WHAT THE TASK REQUIRES ->
Write out the data below in full. Keep it exact.

SUPPLIED MATERIAL ->
···

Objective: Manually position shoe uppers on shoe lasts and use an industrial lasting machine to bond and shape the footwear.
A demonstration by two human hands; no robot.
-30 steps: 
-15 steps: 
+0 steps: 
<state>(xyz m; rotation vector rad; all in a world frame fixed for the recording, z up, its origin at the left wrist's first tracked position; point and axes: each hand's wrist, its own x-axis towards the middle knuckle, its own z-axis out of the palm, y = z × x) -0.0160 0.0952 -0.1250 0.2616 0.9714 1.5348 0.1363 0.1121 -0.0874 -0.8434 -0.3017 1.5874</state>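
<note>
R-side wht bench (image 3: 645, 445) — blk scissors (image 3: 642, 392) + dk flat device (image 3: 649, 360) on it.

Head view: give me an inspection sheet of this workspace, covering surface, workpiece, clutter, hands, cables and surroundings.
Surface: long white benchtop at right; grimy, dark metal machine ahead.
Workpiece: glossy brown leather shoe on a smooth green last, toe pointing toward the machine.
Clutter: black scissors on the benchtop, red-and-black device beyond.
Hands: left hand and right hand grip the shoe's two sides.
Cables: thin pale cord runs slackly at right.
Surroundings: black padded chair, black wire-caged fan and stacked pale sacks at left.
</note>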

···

OUTPUT FOR THIS TASK ->
Objective: Manually position shoe uppers on shoe lasts and use an industrial lasting machine to bond and shape the footwear.
A demonstration by two human hands; no robot.
-30 steps: 
-15 steps: 
+0 steps: 
<state>(xyz m; rotation vector rad; all in a world frame fixed for the recording, z up, its origin at the left wrist's first tracked position; point and axes: each hand's wrist, its own x-axis towards the middle knuckle, its own z-axis out of the palm, y = z × x) -0.0160 0.0952 -0.1250 0.2616 0.9714 1.5348 0.1363 0.1121 -0.0874 -0.8434 -0.3017 1.5874</state>
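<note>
R-side wht bench (image 3: 645, 445) — blk scissors (image 3: 642, 392) + dk flat device (image 3: 649, 360) on it.

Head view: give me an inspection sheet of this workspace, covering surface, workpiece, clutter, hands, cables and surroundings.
Surface: long white benchtop at right; grimy, dark metal machine ahead.
Workpiece: glossy brown leather shoe on a smooth green last, toe pointing toward the machine.
Clutter: black scissors on the benchtop, red-and-black device beyond.
Hands: left hand and right hand grip the shoe's two sides.
Cables: thin pale cord runs slackly at right.
Surroundings: black padded chair, black wire-caged fan and stacked pale sacks at left.
</note>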

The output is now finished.